Archaeologists from the Lamar Institute began a month-long search April 15 for local artifacts from the Revolutionary War. Their investigation covers three known battlefields in Fort Salonga, Setauket and Lloyd’s Neck and has so far turned up a musket ball.
“All three battlefields are poorly understood in history,” said Daniel Elliott, president of the Lamar Institute. “This project seeks to locate and delineate the three battlefields and to interpret their findings, advancing our understanding of Long Island’s important role in the American Revolution.”
Their “dig” includes extensive research with ground-penetrating radar, systematic controlled metal detection survey, small excavations of key targets, laser transit mapping, drone-assisted aerial videography, laboratory analysis and public presentations.
The work is funded by a $60,000 grant from the National Park Services’ American Battlefield Protection Program and a $5,200 contribution from the Lamar Institute.

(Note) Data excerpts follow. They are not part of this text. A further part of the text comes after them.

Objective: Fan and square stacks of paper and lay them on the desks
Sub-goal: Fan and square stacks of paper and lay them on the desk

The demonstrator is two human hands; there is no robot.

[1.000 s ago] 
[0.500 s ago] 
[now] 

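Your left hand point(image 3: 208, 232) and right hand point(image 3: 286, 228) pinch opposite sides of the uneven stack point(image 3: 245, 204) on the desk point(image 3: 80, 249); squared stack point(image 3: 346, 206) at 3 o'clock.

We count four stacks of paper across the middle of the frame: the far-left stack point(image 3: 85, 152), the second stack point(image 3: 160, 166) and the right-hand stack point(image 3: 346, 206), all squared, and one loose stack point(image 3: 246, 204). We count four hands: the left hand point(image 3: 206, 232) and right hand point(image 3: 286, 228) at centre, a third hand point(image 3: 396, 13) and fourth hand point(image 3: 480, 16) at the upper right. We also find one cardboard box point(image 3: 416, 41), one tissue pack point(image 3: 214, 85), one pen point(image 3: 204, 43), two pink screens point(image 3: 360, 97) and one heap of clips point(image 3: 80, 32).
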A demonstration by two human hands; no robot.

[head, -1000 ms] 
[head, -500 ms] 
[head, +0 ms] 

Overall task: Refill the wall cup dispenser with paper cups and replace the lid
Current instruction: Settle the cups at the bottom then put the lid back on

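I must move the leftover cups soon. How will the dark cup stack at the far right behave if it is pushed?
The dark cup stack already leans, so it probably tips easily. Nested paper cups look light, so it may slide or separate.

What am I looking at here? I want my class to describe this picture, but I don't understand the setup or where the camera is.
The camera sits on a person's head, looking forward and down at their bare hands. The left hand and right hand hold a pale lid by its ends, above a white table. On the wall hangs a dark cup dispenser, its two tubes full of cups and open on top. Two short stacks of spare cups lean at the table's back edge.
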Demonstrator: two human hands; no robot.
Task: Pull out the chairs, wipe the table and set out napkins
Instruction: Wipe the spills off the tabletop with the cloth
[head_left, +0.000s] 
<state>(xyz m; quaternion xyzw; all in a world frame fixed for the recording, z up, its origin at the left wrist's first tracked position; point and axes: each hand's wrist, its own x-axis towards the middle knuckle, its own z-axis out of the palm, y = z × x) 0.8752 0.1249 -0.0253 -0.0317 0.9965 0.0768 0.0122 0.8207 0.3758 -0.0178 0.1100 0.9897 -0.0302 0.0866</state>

Local historian David M. Griffin, author of “Lost British Forts of Long Island,” is a major project collaborator.
The Lamar Institute is a nonprofit organization established in 1982 with the mission to conduct archaeological research and advance public archaeological education.
Barbara Russell, Town of Brookhaven historian, was involved in coordinating access to the Setauket site.
“This is quite exciting to have respected and qualified researchers from the Lamar Institute in and around our [Setauket] Green.”
The research team will be exploring the Lloyd Neck’s Fort Franklin April 29.
The public can see the resulting interpretations when completed by September 2020 on the Lamar Institute’s website at www.thelamarinstitute.org.